What you are asked to do
For every line in the entries that contains "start", show the whole line.

[[ Data provided, beginning ]]

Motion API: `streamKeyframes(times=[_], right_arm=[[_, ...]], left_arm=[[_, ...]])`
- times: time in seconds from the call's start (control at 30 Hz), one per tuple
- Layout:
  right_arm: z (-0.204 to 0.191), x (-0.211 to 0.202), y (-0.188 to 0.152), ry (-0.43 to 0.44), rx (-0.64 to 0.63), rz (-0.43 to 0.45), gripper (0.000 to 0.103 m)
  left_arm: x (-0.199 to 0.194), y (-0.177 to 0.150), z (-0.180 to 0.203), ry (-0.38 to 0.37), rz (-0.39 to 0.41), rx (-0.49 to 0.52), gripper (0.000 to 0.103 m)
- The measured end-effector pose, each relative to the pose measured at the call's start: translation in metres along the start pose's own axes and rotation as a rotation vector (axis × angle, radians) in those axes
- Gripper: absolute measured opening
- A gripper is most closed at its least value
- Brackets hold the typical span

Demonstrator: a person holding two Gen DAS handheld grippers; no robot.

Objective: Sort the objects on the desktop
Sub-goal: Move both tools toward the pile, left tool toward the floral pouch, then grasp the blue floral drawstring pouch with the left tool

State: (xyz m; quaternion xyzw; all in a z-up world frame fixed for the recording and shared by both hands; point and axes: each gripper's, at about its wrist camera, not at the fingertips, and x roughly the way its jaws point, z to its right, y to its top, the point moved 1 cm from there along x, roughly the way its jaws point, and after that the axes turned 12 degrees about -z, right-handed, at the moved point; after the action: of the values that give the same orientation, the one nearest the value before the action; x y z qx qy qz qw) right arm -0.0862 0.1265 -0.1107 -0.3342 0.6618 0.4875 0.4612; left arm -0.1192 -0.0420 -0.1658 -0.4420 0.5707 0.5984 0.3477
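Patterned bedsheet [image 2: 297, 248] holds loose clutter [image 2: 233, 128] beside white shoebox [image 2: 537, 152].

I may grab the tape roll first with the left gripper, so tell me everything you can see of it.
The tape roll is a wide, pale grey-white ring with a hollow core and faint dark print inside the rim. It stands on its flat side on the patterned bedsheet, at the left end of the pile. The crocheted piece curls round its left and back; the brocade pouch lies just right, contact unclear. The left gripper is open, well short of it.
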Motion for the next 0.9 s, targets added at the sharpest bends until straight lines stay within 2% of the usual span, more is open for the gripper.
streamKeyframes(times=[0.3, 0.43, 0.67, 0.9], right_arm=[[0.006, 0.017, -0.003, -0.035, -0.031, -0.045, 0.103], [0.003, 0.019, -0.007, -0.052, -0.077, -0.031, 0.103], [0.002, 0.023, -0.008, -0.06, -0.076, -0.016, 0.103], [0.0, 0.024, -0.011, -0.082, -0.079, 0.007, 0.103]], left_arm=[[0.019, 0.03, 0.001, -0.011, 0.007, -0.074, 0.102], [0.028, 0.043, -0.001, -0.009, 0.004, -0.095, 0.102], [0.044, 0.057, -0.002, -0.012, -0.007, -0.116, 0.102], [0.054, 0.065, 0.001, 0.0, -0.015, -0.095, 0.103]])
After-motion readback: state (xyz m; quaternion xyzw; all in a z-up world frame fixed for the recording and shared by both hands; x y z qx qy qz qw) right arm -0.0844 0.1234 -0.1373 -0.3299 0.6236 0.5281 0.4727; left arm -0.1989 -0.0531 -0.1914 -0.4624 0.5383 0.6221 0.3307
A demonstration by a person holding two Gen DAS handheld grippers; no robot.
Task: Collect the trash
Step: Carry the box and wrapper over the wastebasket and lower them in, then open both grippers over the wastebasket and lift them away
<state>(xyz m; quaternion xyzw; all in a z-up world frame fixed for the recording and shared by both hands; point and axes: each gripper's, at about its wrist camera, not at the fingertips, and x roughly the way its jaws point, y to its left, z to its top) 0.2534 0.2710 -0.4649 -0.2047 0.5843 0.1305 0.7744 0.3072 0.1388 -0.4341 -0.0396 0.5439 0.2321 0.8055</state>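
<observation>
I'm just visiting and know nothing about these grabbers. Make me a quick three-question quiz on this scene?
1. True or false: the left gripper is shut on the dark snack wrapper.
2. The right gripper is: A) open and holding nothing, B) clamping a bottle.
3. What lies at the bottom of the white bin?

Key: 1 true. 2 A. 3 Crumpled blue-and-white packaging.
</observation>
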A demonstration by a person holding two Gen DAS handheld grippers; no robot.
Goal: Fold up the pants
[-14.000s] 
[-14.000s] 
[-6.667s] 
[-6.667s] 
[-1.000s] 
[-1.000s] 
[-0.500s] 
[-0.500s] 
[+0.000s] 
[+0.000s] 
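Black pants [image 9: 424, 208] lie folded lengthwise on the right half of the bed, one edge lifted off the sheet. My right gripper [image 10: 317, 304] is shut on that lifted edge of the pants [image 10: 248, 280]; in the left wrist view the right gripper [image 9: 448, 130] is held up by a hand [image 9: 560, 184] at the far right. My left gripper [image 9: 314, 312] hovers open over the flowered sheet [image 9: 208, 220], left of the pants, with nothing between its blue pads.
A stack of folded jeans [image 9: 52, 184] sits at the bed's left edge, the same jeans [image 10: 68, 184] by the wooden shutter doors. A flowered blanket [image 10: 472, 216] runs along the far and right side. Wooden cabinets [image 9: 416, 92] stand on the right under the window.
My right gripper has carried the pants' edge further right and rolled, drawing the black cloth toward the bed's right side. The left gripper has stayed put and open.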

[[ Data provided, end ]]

Solution for this problem
- times: time in seconds from the call's start (control at 30 Hz), one per tuple
- The measured end-effector pose, each relative to the pose measured at the call's start: translation in metres along the start pose's own axes and rotation as a rotation vector (axis × angle, radians) in those axes

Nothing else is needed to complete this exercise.